→ **Aim of the exercise**
Return the data below in full, exactly as it stands.

****************

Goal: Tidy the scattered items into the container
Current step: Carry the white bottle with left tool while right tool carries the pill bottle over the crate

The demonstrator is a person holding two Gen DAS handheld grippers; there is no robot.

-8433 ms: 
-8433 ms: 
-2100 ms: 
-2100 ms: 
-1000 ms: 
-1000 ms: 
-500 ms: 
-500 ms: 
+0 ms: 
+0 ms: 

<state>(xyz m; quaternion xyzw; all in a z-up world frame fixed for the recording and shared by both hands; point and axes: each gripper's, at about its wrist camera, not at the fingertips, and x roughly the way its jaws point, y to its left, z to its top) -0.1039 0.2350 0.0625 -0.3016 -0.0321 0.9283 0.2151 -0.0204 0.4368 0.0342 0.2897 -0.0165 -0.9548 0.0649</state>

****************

→ **Answer area**
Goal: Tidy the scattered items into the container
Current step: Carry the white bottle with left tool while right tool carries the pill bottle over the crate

The demonstrator is a person holding two Gen DAS handheld grippers; there is no robot.

-8433 ms: 
-8433 ms: 
-2100 ms: 
-2100 ms: 
-1000 ms: 
-1000 ms: 
-500 ms: 
-500 ms: 
+0 ms: 
+0 ms: 

<state>(xyz m; quaternion xyzw; all in a z-up world frame fixed for the recording and shared by both hands; point and axes: each gripper's, at about its wrist camera, not at the fingertips, and x roughly the way its jaws point, y to its left, z to its top) -0.1039 0.2350 0.0625 -0.3016 -0.0321 0.9283 0.2151 -0.0204 0.4368 0.0342 0.2897 -0.0165 -0.9548 0.0649</state>

The exercise asks for nothing more.